When you look at a pole barn on the outside, most barns look just like the next one, unless of course you choose to add on a porch, overhang along the roof line, extra windows, and other items to add some flair.


However, if you’re a person who has ever purchased a few tools from the Dollar Store, then you’ll know that not all tools are made the same. We have all been suckered into picking up a cheap pair of pliers or a box of screw bits from a store that sells inexpensive import tools only to have them break on us after one or two uses. 

Pole Barns are not that extreme, but they can be made on the cheap; and when that happens, you’ll notice over time that getting the quick deal was not worth it in the long run. 

We contract with builders who have higher standards in the materials and construction of each barn. 

six good reasons to work with us

(1) we make our laminated beams

laminated beam

Pole Buildings are anchored to the posts going into the ground, so their integrity is vital to the life of your barn. Instead of a solid block post, we only use laminated beams. Each beam is made from layers of 2X6 (or 2x8) Yellow Pine, glued, pressed, then screwed together.  We bury the treated lumber 48" deep. (code is usually 36") You can learn more about it in an article from Construction Magazine where they explain why "glue-lams" are better for building.  

(2) more screws than nails

 There is certainly a place in the framing of a building for both, but where it counts, we use coated screws instead. The reason is because they just work better and last longer. Popular Mechanics did research on this topic and said that screws “… have stronger holding abilities than nails and can draw pieces together. Coupled with an adhesive, screws create a very tight bond between two pieces of wood.” 

(3) more roof trusses

We order the trusses for your barn built just for your size and install them every 4 feet.

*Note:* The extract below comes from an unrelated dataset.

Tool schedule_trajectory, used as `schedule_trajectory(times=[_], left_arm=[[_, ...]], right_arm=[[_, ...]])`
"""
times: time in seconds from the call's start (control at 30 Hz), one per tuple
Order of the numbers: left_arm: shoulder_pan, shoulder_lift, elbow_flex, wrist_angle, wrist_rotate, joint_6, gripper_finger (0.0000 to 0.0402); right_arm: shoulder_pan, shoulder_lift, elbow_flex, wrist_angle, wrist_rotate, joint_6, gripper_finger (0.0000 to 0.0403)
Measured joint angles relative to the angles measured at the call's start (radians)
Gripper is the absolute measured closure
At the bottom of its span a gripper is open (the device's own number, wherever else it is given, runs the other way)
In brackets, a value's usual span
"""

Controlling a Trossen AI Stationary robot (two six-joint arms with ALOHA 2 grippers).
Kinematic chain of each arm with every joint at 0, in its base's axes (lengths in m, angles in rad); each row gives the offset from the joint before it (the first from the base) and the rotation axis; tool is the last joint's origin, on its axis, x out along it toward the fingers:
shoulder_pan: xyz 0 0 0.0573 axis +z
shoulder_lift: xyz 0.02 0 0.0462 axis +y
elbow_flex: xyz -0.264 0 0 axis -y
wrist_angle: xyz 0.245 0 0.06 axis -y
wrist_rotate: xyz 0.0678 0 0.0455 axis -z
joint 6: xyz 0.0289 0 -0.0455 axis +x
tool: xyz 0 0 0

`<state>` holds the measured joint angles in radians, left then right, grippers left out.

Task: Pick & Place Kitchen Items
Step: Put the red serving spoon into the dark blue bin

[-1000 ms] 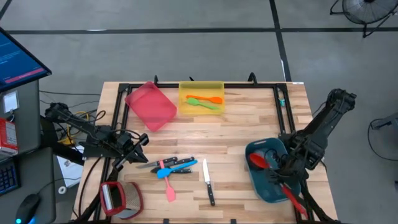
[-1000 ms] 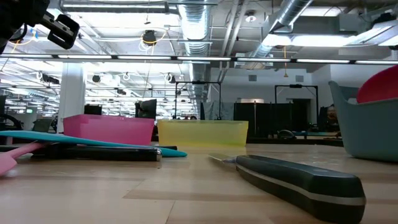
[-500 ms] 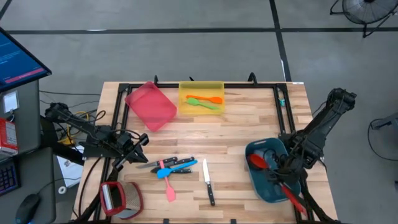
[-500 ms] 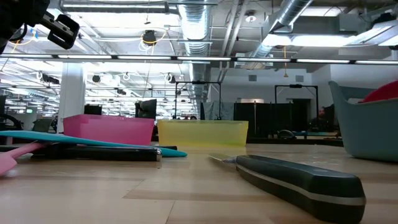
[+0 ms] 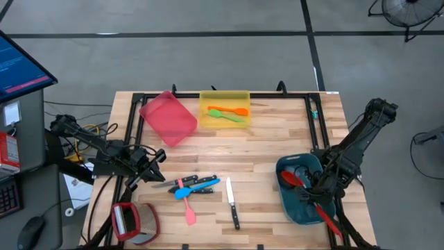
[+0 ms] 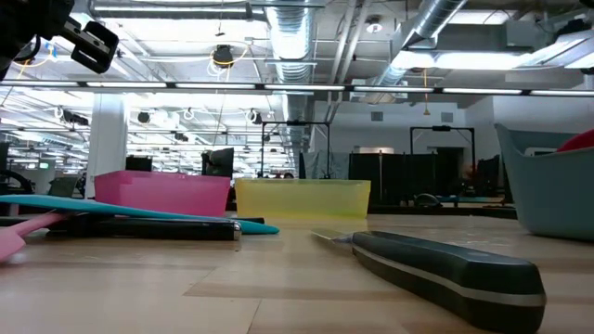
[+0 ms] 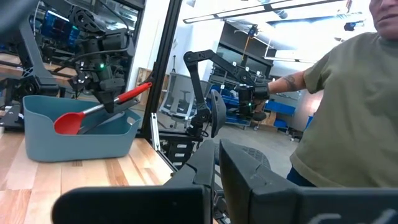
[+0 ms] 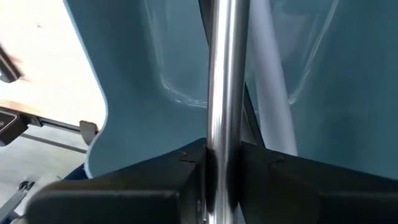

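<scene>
Right end effector [image 5: 313, 194] of mine is clenched on the red spoon's steel handle [image 8: 222, 93] inside the teal bin [image 5: 290, 208]; releasing carelessly could tip it out onto the tabletop [image 5: 270, 139].

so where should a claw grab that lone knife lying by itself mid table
Probably by the black handle of the knife, the end nearer the table's front edge, coming straight down from above. It lies flat and apart from the utensil pile, with bare wood on both sides, so fingers can straddle the handle across its width and stay off the blade.
</scene>
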<state>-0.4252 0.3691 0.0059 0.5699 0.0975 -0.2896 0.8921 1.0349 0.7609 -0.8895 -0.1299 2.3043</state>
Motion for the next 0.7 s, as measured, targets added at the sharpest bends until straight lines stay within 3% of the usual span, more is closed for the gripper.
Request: schedule_trajectory(times=[0.7], left_arm=[[0.0, 0.0, 0.0, 0.0, 0.001, 0.0, 0.0394]], right_arm=[[0.0, 0.0, 0.0, -0.023, -0.002, -0.035, 0.0341]])
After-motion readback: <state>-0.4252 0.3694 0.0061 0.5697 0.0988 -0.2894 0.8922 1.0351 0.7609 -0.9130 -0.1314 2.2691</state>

Some builders span every 6 to 8 feet, but adding those extra roof supports will minimize potential damage due to a heavy snow load, and it simply adds more weight to the construction helping with possible wind damage. More trusses mean more wood to attach your roof in place, and a greater overall strength of your building. 

(4) we like perma columns

 This is a proven way to increase the strength and longevity of your barn. A Perma Column is a cement post buried in the ground on which your laminated posts are mounted. On the average barn, they do increase the cost by  a few thousand dollars, but, you’ll never wonder if your posts are rotting in the ground. We do build with treated lumber if you choose not to use the perma columns, but you may want to consider the piece of mind they offer.  

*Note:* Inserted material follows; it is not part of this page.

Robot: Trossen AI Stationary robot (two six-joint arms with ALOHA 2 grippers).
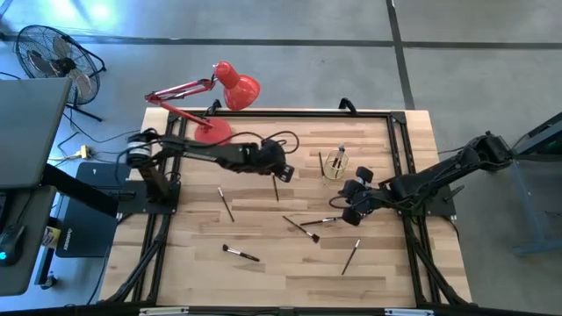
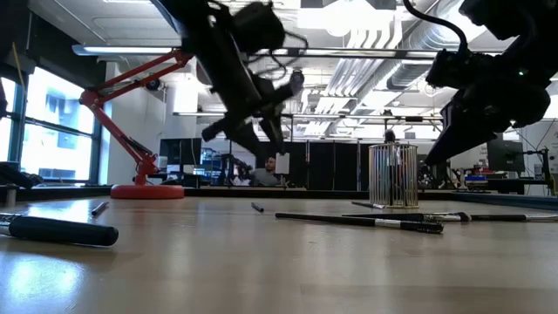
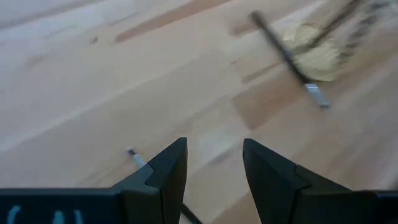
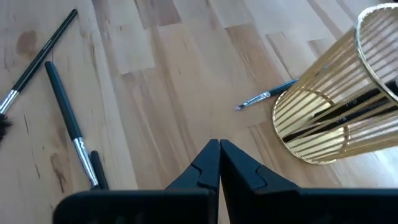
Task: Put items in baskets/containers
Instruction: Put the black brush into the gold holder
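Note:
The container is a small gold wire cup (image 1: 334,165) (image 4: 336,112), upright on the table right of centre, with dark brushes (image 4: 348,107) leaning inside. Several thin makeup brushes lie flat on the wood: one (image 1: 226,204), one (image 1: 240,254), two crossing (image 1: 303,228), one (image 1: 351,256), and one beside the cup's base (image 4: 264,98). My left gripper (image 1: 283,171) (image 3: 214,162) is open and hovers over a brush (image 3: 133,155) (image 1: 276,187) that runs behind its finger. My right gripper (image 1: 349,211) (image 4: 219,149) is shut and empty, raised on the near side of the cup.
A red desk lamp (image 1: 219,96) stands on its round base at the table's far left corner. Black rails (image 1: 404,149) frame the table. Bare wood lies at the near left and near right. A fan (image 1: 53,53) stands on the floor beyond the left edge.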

(5) 40 year warranty on metal

We use 29 gauge metal and partner with Qualiform Metals out of Shiloh, Ohio. They’re confident in their product and offer a 40-year warranty on the color. Even during the sunniest summers here in the mid-west, you should never worry about your barn roof or sides fading out.  Did you know your insurance company may lower your rate for a metal roof, and they deflect the suns rays more than shingles, offering a bit more efficiency.    

(6) Amish crews are the best

Even those who live outside of the Mid-West or Pennsylvania, where most of our American Amish and Mennonite families are found, all know about the folk-lore of the “Amish barn raising”. The time when multiple families and multiple generations come together for a colossal project.  Sure, other guys can build a barn, but for these men, it’s in their blood.